The system under consideration runs GRUB 2, currently version 1.97, which has no native btrfs support. That’s a problem, as I was hoping to only have a single partition. With a little research, it was easy to find that no version of GRUB currently supports booting from btrfs, although there is an experimental patchset with provides basic btrfs support in a module. Unfortunately, to load a module, GRUB needs to be able to read the partition in which the module resides. If my /boot is on btrfs, that’s a bit troublesome. Thus, the only option is for me to create a separate partition for /boot, containing GRUB’s files and my Linux kernel image to boot, formatted with some other file system. The obvious choice was the tried-and-true ext3.

This presents a small problem, in that I need to resize my existing root partition to make room on the disc for a small /boot partition. Easily remedied, however, with application of the Ultimate Boot CD, which includes the wonderful Parted Magic. GParted, included in Parted Magic, made short work of resizing the existing partition and its filesystem, as well as moving that partition to the end of the disc, which eventually left me with a shiny new ext3 partition filling the first 64MB of the disc.

Repartitioning

After creating my new /boot partition, it was a simple matter of copying the contents of /boot on the old partition to the new one, adjusting the fstab, and changing my kernel command line in the GRUB config file to mount /dev/sda2 as root rather than sda1.

Move the contents of /boot:

$ mount /dev/sda1 /mnt/boot
$ cp -a /boot /mnt/boot
$ rm -r /boot

Updated fstab:

/dev/sda1       /boot   ext3    defaults    0 1
/dev/sda2       /       btrfs   defaults    0 1

Finishing up

Finally, it was time to actually run btrfs-convert. I booted the system into the Arch Linux installer (mostly an arbitrary choice, since I had that image laying around) and installed the btrfs utilities package (btrfs-progs-unstable) in the live environment. Then it was a simple matter of running btrfs-convert on /dev/sda2 and waiting about 15 minutes, during which time the disc was being hit pretty hard. Finally, a reboot.

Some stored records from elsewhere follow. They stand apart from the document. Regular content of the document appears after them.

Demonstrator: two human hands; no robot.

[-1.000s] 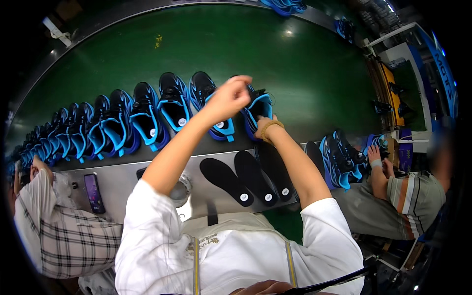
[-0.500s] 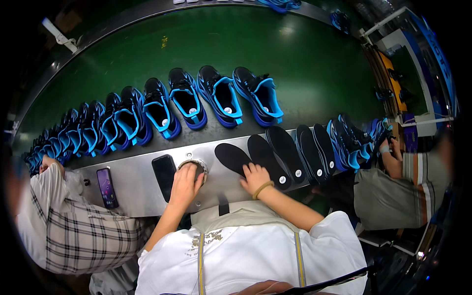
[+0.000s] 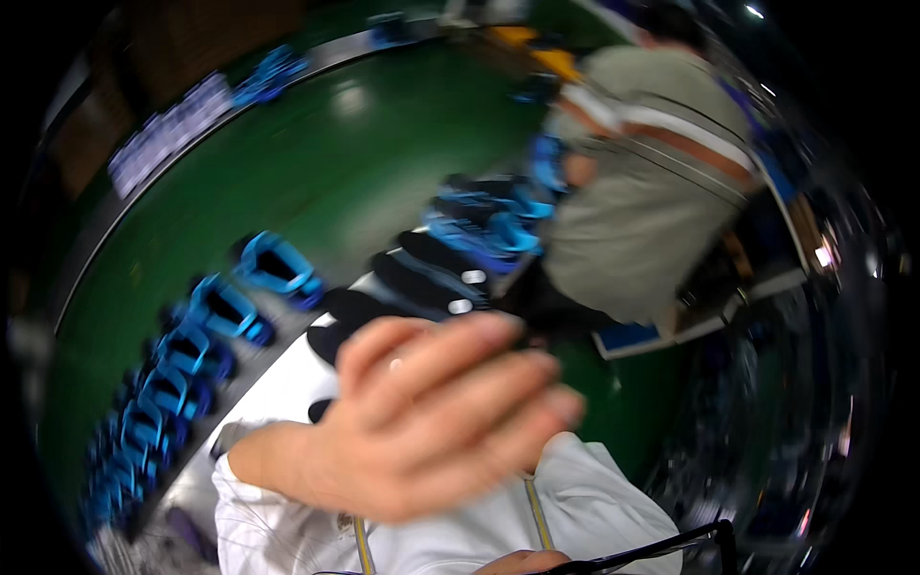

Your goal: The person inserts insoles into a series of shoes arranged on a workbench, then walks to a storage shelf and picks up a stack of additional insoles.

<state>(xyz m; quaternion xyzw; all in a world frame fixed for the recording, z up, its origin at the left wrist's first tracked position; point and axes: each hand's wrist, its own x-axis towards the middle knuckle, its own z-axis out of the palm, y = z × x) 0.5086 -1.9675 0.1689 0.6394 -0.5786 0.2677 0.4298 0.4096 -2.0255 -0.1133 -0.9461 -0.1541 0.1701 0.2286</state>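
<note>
Head view: my picture is smeared and tilted, so I read it with care. A hand (image 3: pixel 431 422) fills the middle, close to the lens, fingers (image 3: pixel 460 359) laid together and stretched flat; its grip is wide and holds nothing that I can see. It comes off a white sleeve (image 3: pixel 259 498) at the lower left, which suggests the left hand, though I cannot be sure. The other hand is not in view.

Behind it, black insoles (image 3: pixel 431 273) lie side by side on the grey counter (image 3: pixel 278 383), near the hand but not touching it. Blue shoes (image 3: pixel 273 268) stand in a curving row on the green belt (image 3: pixel 316 172) to the left. A co-worker in a striped shirt (image 3: pixel 632 182) sits just beyond the insoles.

My worry: the hand hides much of the counter, and with the blur I cannot place the insoles' edges well. A reach made now could knock an insole out of its row, or stray toward the co-worker's side.
</note>
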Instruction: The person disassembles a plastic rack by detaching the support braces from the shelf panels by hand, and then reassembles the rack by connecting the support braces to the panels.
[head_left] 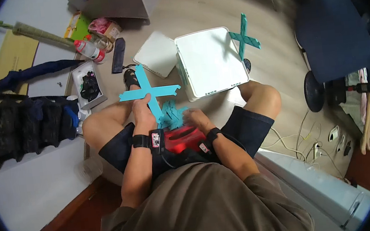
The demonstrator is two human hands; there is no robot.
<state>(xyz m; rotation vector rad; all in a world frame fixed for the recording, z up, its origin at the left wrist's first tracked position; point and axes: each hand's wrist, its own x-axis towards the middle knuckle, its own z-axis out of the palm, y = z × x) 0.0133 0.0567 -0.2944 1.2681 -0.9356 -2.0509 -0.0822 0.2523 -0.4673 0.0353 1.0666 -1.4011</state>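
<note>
Head view: my left hand (142, 112) pinched a bright teal cross (150, 92), thumb on top just below where its arms met; the other fingers were mostly hidden. The cross lay at the far end of that hand, one arm reaching out to its left, one to its right, one away from me and one back along the hand's right side.

My right hand (198, 117) was half curled, its fingertips at a bunch of teal strips (173, 115) between my two hands. I could not tell whether it pinched a strip or only touched the bunch. Nearer me than the bunch, between my wrists, sat a red tub (187, 141).

Beyond my right hand stood a white box (208, 61). At its right side, well out from that hand, a darker teal cross (244, 37) overlapped the edge; what held it up I could not tell. Left of the box, beyond my left hand, lay a white panel (156, 53), with a dark pouch (118, 55) to its left. Farther left of my left hand were a carton (100, 86) with a black bag (89, 86) in it and a blue umbrella (38, 72).
</note>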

..following which the system failed to come back up, with GRUB complaining loudly about being unable to find its files. I booted the system from the Arch installer once again and ran grub-install on sda1 in order to reconfigure GRUB to handle the changed disc layout. With another reboot, everything was fine.

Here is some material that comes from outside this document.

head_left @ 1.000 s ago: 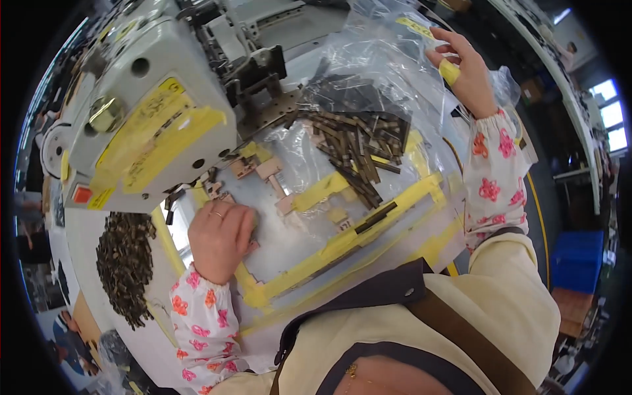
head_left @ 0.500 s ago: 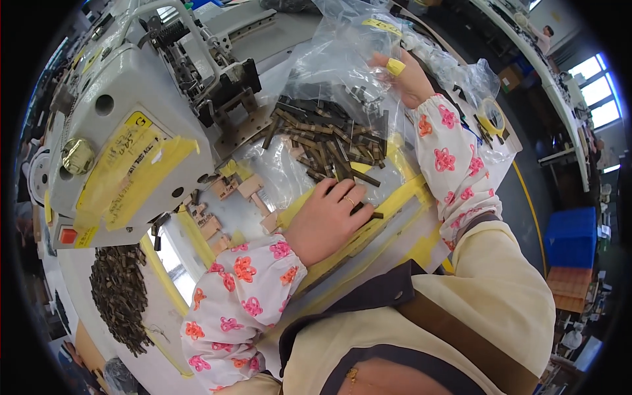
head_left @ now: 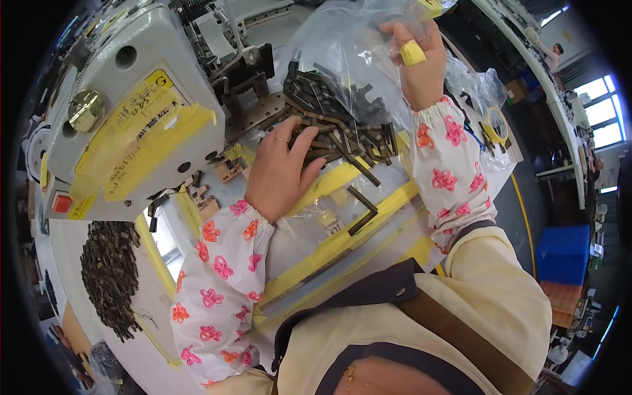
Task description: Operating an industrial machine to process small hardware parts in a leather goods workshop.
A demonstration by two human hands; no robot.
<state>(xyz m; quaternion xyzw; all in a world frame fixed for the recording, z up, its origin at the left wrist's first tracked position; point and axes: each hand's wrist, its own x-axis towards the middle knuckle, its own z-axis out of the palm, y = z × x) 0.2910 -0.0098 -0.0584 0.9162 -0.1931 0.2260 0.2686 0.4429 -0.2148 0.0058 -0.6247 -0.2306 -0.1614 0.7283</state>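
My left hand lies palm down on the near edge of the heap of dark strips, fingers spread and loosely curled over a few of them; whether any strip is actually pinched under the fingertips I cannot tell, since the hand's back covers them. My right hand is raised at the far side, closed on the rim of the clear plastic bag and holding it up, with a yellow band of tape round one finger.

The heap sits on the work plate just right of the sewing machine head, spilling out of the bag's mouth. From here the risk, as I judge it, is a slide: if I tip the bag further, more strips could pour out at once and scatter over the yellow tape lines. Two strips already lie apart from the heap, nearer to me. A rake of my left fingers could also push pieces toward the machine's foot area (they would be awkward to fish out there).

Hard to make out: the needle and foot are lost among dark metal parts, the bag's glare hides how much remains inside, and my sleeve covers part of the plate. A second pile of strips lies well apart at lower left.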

With my new file system in place, I took some time to tweak the mount options for the new partition. Btrfs is able to tune itself for solid-state devices, and will set those options automatically. From the Btrfs FAQ:

There are some optimizations for SSD drives, and you can enable them by mounting with -o ssd. As of 2.6.31-rc1, this mount option will be enabled if Btrfs is able to detect non-rotating storage.

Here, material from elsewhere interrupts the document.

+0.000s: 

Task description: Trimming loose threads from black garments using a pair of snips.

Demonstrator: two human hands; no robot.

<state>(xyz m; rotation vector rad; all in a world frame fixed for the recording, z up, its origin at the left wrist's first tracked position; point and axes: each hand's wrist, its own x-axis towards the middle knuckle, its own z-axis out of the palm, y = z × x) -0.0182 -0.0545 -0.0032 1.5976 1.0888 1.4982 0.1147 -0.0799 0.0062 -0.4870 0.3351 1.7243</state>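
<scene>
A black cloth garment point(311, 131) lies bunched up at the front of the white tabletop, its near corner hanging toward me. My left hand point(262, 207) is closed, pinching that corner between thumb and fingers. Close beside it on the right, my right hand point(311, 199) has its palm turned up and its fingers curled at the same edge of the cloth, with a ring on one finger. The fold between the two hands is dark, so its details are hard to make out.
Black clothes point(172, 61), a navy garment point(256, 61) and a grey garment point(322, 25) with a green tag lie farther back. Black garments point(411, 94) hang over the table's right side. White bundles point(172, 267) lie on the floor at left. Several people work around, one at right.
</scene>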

However, there’s also a ssd_spread option:

Mount -o ssd_spread is more strict about finding a large unused region of the disk for new allocations, which tends to fragment the free space more over time. Mount -o ssd_spread is often faster on the less expensive SSD devices

That sounds exactly like my situation- a less expensive SSD device which is very slow when doing extensive writes to ext3/4. In addition to ssd_spread, I turned on the noatime option for the filesystem, which cuts down on writes at the expense of not recording access times for files and directories on the file system. As I’m seldom, if ever, concerned with access times, and especially so on my netbook, I lose nothing from such a change and gain (hopefully) increased performance.

Thus, my final (optimized) fstab line for the root filesystem:

/dev/sda2       /       btrfs   defaults,noatime,ssd_spread    0

Results

After running with the new setup for about a week and working on normal tasks with it, I can safely say that on my AA1, Btrfs with ssd_spread is significantly more responsive than ext4 ever was. While running Firefox, for example, the system would sometimes stop responding to input while hitting the disc fairly hard.

With Btrfs, I no longer have any such problem- everything remains responsive even under fairly high I/O load (such as while Firefox is downloading data from Firefox Sync, or when I’m applying updates).